Last Sunday evening the FT reported on the London mayor, Boris Johnson’s idea for a Tier 1 Exceptional Talent Visa /“London Visa”. If adopted would make it easier for talented technologists from around the world to get jobs in tech start ups and fashion studios. The plan to provide City Hall with a yearly allocation of 100 of the government’s existing exceptional talent visas has already been submitted to the Home Office.

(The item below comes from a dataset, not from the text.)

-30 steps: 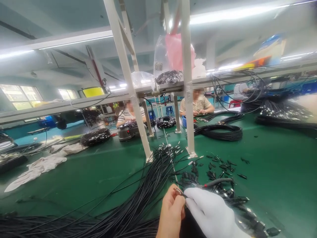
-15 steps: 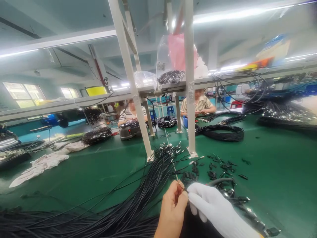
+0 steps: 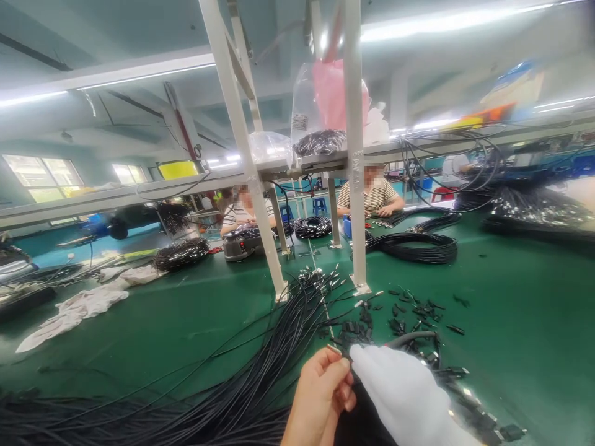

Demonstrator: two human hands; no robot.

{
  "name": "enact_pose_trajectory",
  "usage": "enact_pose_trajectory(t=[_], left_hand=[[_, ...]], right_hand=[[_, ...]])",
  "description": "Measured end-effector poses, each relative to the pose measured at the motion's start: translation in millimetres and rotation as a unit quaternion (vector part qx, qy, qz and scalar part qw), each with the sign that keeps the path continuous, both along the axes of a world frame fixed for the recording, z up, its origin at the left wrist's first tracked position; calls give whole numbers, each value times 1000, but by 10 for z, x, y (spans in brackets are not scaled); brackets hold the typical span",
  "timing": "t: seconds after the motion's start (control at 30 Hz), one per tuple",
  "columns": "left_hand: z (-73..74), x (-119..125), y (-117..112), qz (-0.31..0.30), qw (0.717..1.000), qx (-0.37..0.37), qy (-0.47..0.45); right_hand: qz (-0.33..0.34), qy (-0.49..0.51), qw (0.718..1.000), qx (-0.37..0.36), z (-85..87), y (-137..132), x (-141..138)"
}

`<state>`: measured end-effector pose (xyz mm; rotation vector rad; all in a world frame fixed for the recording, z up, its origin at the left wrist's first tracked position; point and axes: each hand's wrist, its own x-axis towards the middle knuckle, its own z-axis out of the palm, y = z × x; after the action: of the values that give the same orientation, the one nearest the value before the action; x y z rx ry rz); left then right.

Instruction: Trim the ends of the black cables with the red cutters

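My bare left hand [image 3: 320, 396] is pinched shut on the metal-tipped end of a thin black cable [image 3: 335, 351], low in the middle of the view. My right hand [image 3: 400, 396], in a white glove, meets it fingertip to fingertip at that same cable end; what its fingers grip is hidden. A thick bundle of black cables [image 3: 260, 371] fans out to the left of both hands across the green table [image 3: 153, 328]. Small black connector shells [image 3: 409, 313] lie scattered just beyond my right hand.
White frame posts [image 3: 356, 186] stand on the table ahead, carrying a shelf with plastic bags. Coils of black cable [image 3: 411, 246] and a white cloth [image 3: 79, 306] lie further off. Two other people [image 3: 372, 195] sit working across the table.
Both hands stay joined at the cable end, with small shifts of the fingers. My left thumb and forefinger have re-pinched the tip slightly lower.
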<state>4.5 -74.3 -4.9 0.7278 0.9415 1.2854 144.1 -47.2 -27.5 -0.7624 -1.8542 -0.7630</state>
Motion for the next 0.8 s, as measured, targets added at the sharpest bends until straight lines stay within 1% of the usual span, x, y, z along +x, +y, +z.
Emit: enact_pose_trajectory(t=[0.07, 0.1, 0.13, 0.17, 0.23, 0.3, 0.33, 0.4, 0.43, 0.47, 0.5, 0.6, 0.67, 0.7, 0.73, 0.77, 0.8], left_hand=[[-13, -5, 3, 8, 1000, 9, 12], [-21, -5, 6, 11, 1000, 13, 21], [-28, -3, 11, 15, 999, 19, 32], [-34, 0, 16, 20, 999, 26, 43], [-38, 11, 25, 30, 996, 45, 69], [-31, 25, 30, 37, 993, 63, 91], [-26, 32, 29, 38, 992, 66, 100], [-17, 45, 22, 39, 991, 59, 111], [-16, 50, 17, 41, 991, 54, 114], [-20, 53, 14, 41, 991, 49, 116], [-30, 54, 12, 42, 991, 47, 117], [-88, 47, 32, 52, 991, 54, 115], [-137, 32, 62, 53, 990, 58, 114], [-157, 22, 79, 51, 990, 61, 115], [-174, 10, 96, 44, 990, 64, 117], [-185, -4, 113, 37, 990, 66, 118], [-190, -19, 129, 30, 990, 67, 119]], right_hand=[[13, -1, 1000, -23, -51, 3, -4], [25, 9, 997, -70, -71, 2, -5], [39, 26, 989, -139, -80, 0, -6], [53, 45, 974, -217, -74, -6, -4], [76, 68, 929, -355, -15, -24, 3], [99, 86, 877, -463, 83, -44, 13], [112, 100, 847, -510, 132, -50, 17], [136, 132, 770, -609, 199, -55, 17], [142, 143, 740, -642, 212, -53, 14], [147, 149, 723, -658, 212, -49, 10], [150, 152, 715, -666, 202, -42, 5], [155, 161, 707, -670, 147, -17, -3], [151, 160, 713, -665, 111, -2, -1], [143, 157, 723, -657, 92, 2, -1], [134, 149, 741, -640, 70, 4, -4], [121, 141, 769, -611, 43, 4, -10], [99, 135, 804, -571, 12, 5, -21]])
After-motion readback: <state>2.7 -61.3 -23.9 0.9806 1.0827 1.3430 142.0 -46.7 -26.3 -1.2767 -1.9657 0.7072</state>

If granted the mayor’s office in collaboration with Tech City, the Fashion Council and London Design Festival would pick the best applicants, officially endorse them and speed their entry.

Mr Johnson said “It is a clear message to the elite of Silicon Valley or the fashionistas of Beijing that London is the place they should come to in order to develop ideas, build new businnnesses and be part of an epicentre for global talent.”

Kit Malthouse, deputy mayor for business and enterprise thought the 100 visas a year was fairly modest and stated that in the fields of technology and design, individual talent really matters. He said ” We only need to find one Steve Jobs and we have an Apple on our hands.”

Fledgling businesses cannot cope with the complications and expense of sponsoring foreign workers. According to an article in Computer Weekly Eric van der Kleij, previously CEO of Tech City, suggested the government could invest money into creating experts to teach young companies how to hire people from outside the UK. He said “You can’t change the robustness of the system or it will be abused, but you should spend the money on helping younger companies use the system.”

A report in today’s Daily Telegraph highlights that the Development Economics study estimated that the technology industry, which employs two million people, needs an extra 750,000 workers by 2017 to ubnlock a £12bn windfall. Britain, especially London, is poised on the brink of becoming one of the power houses of the global dogital economy and a genuine rival to Silicon Valley. According to Jonas Almgren, a Silicon Valley veteran, Britain needs more talent to fuel the latest dotcom boom and that means looking further afield. Like football’s Premier league we need to employ the best the world has to offer if we want to be a global player.

We need Boris Johnson’s idea for a Tier 1 Exceptional Talent “London Visa” and more. The scheme has been designed in a way that would not antagonise the government and as a Conservative politician he is under pressure to toe the party line to stem the flow of immigrants. While walking the tightrope he works hard to keep people focused on the fact that we need to keep the door open for business people and students in the long term interests of the economy.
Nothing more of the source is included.